The next section deals with how the granular modules are triggered. The TAP TEMPO control (already mentioned in the stompswitch section; can be set by means other than tap) sets the “window” when recording into the buffer occurs and when the frozen buffers are played back. Sitting beside the tap tempo, the DENSITY control determines the probability of playback in a given clock cycle. At 0, no playback occurs. As you increase density, the number of modules likely to play back their buffers increases -and- the likelihood that they remain open longer between recordings increases. At 1, no new audio will be recorded, only playback will occur. (I do realize, admittedly only after the fact and having already shot the demo video, that there are two different ‘densities’ in this patch.

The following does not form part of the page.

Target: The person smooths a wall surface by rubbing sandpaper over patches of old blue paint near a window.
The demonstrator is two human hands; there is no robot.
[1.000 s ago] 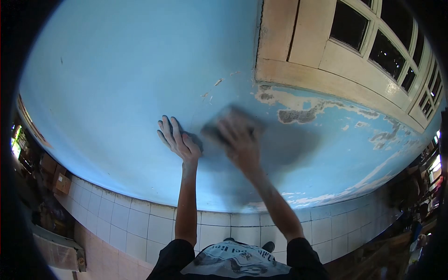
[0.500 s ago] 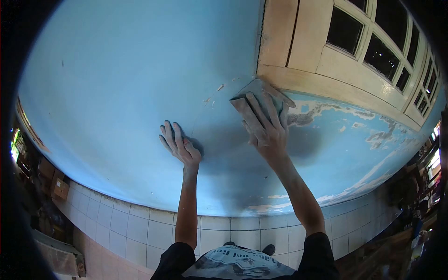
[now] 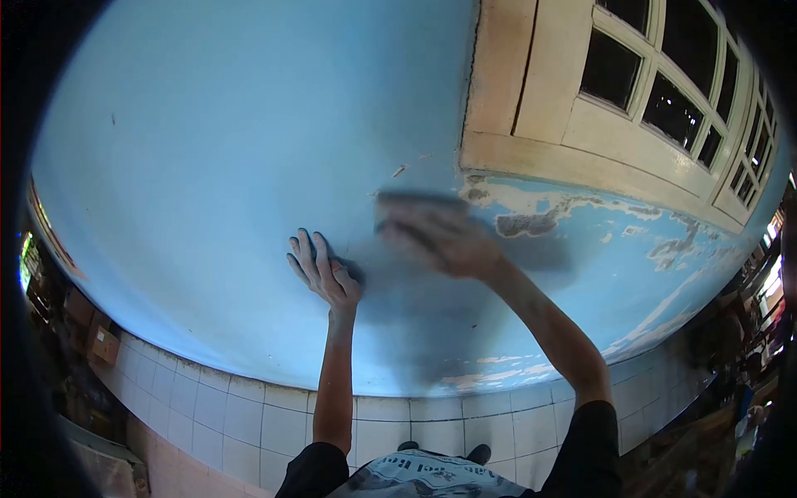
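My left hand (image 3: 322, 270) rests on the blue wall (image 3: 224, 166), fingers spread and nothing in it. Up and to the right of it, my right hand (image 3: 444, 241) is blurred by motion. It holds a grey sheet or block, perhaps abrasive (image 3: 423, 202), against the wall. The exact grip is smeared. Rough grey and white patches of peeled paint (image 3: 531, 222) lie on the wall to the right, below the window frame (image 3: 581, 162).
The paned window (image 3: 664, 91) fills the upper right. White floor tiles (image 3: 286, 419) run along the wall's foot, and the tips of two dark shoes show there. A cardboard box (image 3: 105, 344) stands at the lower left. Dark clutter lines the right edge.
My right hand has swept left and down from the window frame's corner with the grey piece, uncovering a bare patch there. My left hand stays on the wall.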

In both cases, the word feels apt, to be honest, so I’m not sure I would change the name, even if I had made this realization in time. One has to do with the density of grains within the granular module, and one has to do with the density of granular module output overall. So, hopefully this is not confusing; you can always rename the control to something else if it bothers you too much.)
Below this is a sort of dynamics control section (more or less). The FADE TIME affects how quickly the granular modules fade in and fade out once they are frozen. The range of the control is determined by the tap tempo/clock — at 0, no fade it applied and the output of the modules simply turns on and off. At .5, the fade lengths are equal to the set tempo. At 1, the fade twice is twice the set tempo. One thing to keep in mind is that material will only be recorded into the granular buffers once the envelopes used to control the output VCAs close entirely, so the fade time can affect how often the granular buffers refresh (especially at longer fade times).
There is also a crude DUCKING control. This will duck the dry signal when the granular modules’ VCAs open. It is designed so that even when only one granular module is unmuted, at 1.000, the dry signal can be entirely ducked. But that means that if all four granular modules are active, the dry signal can be ducked entirely at .2500 (provided all of their envelopes are open). Also, since it is based on the envelopes, rather than the amplitude of the output itself, a granular buffer might record silence or a very quiet sound, but it will ‘duck’ the input as much as a granular module outputting a much louder signal. It’s not perfect, but used subtly, it can provide some nice crossfading/melding between the input and the frozen, granulated signal. And at more extreme settings (particularly with little to no fade), it can have an interesting glitchy aspect.
Finally, in the bottom corner are WET and DRY LEVEL controls. It should be noted: the wet signal can actually get quite loud, as it is the sum of four granular modules. I’ve attenuated their outputs some, but even so, it can get quite loud in some settings.